Be Aware Be Safe Project Makes the News

On Friday our Be Aware Be Safe trainers did their roadshow all about adult abuse to a packed house at Hugh Baird College.

Our Be Aware Be Safe project was funded by the Merseyside Police Community Cashback Fund and Assistant Chief Constable Julie Cooke came along to see what we have been up to.

The roadshow also got the attention of the press with Peter Lane from Channel 5 News and Andy Bonner from Granada Reports were both on hand to film the roadshow and interview people afterwards!

We were really proud of seeing Phil Hume, Michael Reid and Racheal Roy on both the local and national news on Friday evening talking all about how important it is for adults with learning disabilities to recognise abuse and know who they can speak to!

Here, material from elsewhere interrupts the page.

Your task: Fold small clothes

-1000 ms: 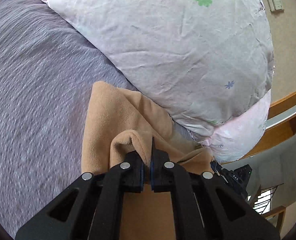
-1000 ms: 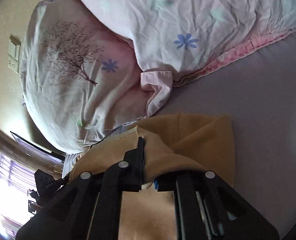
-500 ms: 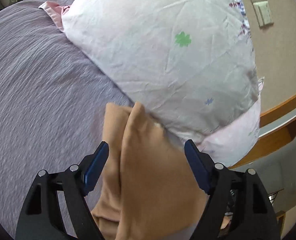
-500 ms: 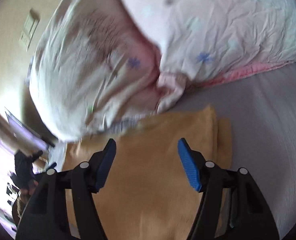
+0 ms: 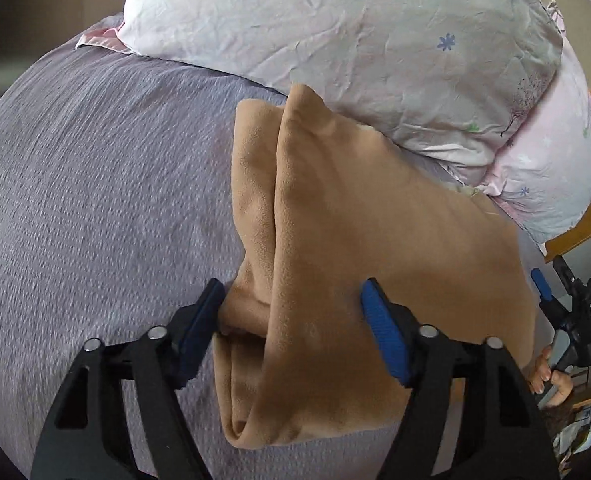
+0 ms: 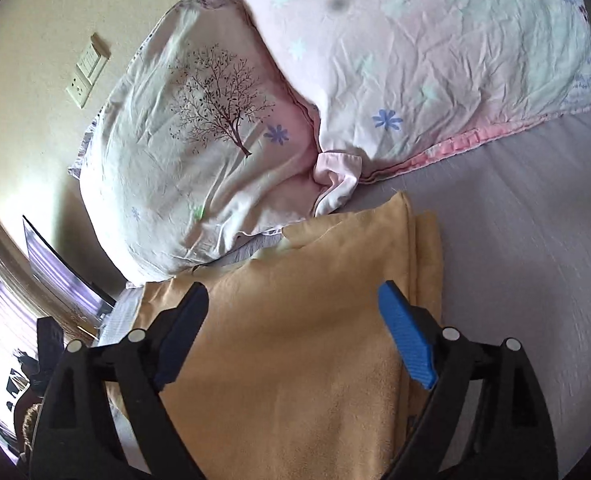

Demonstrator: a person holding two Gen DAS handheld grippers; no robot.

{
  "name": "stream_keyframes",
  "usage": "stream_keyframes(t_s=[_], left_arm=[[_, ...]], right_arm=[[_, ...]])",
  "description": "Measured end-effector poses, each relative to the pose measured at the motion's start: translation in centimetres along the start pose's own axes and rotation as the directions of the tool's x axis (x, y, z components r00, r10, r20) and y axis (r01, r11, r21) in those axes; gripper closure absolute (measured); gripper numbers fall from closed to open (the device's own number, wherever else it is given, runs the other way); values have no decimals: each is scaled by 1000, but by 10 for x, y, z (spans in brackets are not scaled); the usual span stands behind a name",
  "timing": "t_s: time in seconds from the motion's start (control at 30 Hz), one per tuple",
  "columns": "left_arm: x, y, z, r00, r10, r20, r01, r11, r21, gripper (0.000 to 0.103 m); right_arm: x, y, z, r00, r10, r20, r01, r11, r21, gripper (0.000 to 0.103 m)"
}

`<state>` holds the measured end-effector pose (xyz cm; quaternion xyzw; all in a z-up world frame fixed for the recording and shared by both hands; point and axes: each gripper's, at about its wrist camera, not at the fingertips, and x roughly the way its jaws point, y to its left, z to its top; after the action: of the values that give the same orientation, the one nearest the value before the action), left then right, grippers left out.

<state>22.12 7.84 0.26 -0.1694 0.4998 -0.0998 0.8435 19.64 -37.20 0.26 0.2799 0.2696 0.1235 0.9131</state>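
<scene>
Your left gripper sits with its ribbed blue pads spread wide, straddling the near end of the tan garment and gripping nothing; the left pad lies just beside a bunched fold. Your right gripper is likewise spread apart, hovering over the same tan garment with both pads clear of the cloth. The garment is soft, matte fleece, folded into a long slab with rounded, stacked edges showing as layered ridges along one side. It lies on the grey-purple bedspread, a finely ribbed weave. Its long axis runs away from both grippers toward the pillows, and its far end butts against the crumpled, flower-printed pillow. A second pillow bearing a tree print overlaps the garment's far corner, with a wall switch plate beyond.
</scene>
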Motion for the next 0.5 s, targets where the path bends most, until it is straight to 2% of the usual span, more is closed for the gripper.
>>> stream_keyframes(t_s=[0.03,0.07,0.1,0.17,0.23,0.3,0.37,0.43,0.5], left_arm=[[6,-2,2,998,-61,-29,60,997,-42,80],[12,6,0,986,-157,-54,149,981,-125,80],[12,7,-1,985,-166,-47,157,975,-155,80],[8,10,0,973,-228,-31,219,959,-180,82],[-4,3,6,938,-345,18,341,915,-217,83],[-22,-22,13,906,-419,62,423,889,-177,83],[-31,-61,19,873,-482,68,487,867,-108,83],[-28,-114,21,834,-550,44,551,833,-35,83],[-10,-165,18,797,-604,-15,604,796,23,83]], right_arm=[[6,0,-2,1000,5,4,-5,1000,9,16],[10,-1,-4,1000,7,11,-8,1000,18,16],[11,-4,-4,1000,8,18,-8,1000,29,16],[7,-12,-3,999,18,34,-21,998,67,16],[3,-24,-1,998,31,56,-38,991,125,16],[0,-35,1,997,37,73,-49,984,174,16],[-9,-42,4,994,33,100,-52,979,199,16],[-16,-46,6,992,6,123,-29,981,191,16],[-21,-51,8,988,-39,147,11,982,188,16]])
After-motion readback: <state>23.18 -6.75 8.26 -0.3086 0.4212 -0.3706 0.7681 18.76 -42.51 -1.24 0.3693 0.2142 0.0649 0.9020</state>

Assistant Chief Constable Julie Cooke said:

“This is a fantastic scheme which is a win-win for all involved. It gives users of the service a real sense of purpose and develops skills in public speaking and education, while those attending are given the knowledge and tools they need to spot abuse of themselves and others and take the right action.

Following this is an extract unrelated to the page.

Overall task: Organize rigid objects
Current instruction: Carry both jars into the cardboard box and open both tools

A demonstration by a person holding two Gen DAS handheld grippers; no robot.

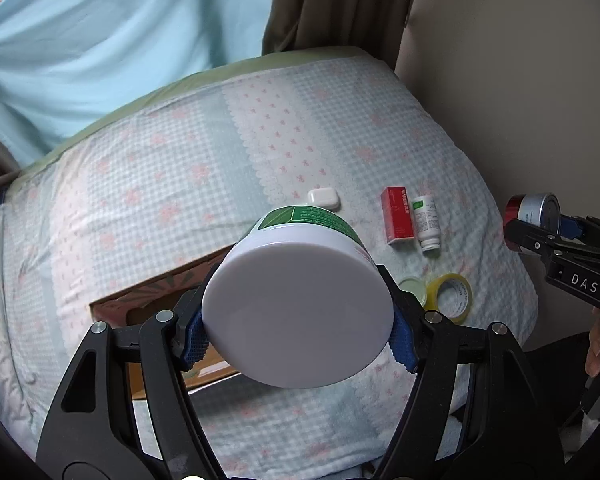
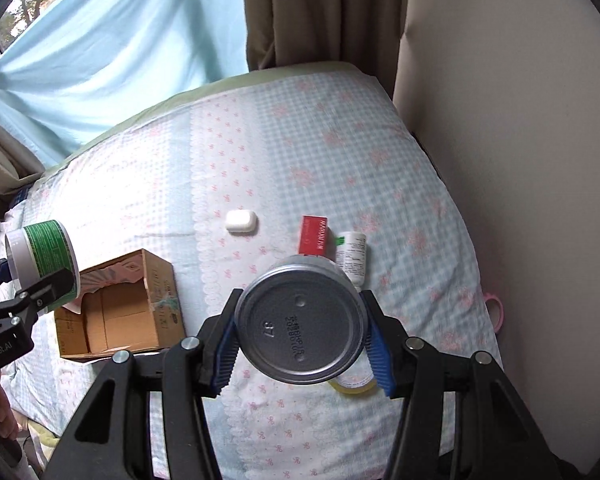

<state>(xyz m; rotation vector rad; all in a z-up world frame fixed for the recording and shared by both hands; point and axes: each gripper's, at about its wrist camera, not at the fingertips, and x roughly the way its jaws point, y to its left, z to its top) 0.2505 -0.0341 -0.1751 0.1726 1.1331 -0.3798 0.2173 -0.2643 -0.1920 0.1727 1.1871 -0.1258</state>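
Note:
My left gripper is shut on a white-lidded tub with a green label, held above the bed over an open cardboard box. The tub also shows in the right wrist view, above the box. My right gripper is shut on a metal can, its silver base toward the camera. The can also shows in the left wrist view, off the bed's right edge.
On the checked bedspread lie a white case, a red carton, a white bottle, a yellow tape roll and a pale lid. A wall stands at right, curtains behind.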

It is great that the force is in a position to support them in delivering this vital work. Our number one priority is protecting the public and in particular vulnerable members of the community, and the Be Aware Be Safe project is a brilliant example of an organisation supporting this work.”

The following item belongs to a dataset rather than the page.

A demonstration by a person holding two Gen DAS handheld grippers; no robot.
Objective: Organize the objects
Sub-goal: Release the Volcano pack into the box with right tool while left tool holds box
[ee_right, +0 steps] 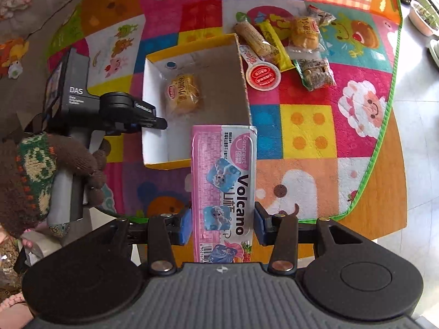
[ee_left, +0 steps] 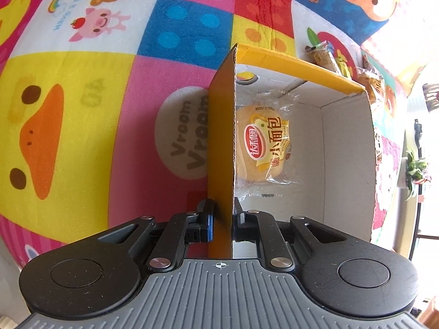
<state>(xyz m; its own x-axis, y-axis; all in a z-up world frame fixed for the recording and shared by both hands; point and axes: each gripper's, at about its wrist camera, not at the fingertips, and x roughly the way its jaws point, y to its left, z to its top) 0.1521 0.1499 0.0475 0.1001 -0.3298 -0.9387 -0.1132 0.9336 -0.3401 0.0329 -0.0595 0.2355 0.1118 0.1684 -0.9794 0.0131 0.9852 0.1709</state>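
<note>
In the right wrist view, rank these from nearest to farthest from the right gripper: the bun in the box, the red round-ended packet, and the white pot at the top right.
From the right gripper:
1. Bun, inside the box, ahead and left.
2. Red round-ended packet, just outside the box, ahead and right.
3. White pot, off the mat, far right.

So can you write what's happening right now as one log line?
left gripper: shut on box wall | right gripper: holds pink packet | bun: in box | other snacks: on mat

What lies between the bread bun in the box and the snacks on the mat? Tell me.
Only the box's side wall, between bun and snacks, seen from the right wrist.
</note>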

Karen Brumskill, Project Development Worker for the Be Aware Be Safe project, said:

“The presentation is designed to make sure people with a broad range of learning disabilities are aware of the circumstances abuse can happen, and the forms it can take.

It may be physical violence, sexual assault, financial or emotional abuse and could happen in public or in a domestic environment.

Perhaps most importantly it advises people on where they can turn if they need help, and the main agencies there to support anyone who is the victim of abuse.

This gives people with a learning disability the chance to learn about different types of abuse and how to protect themselves.

The difference with this initiative is that it is peer-led and we know from experience that this is a more effective way of getting the messages across.”

We also owe a big thank you to Rachel Caswell, Hugh Baird College Learning for Life Coordinator, for all of her work in making Friday’s roadshow possible.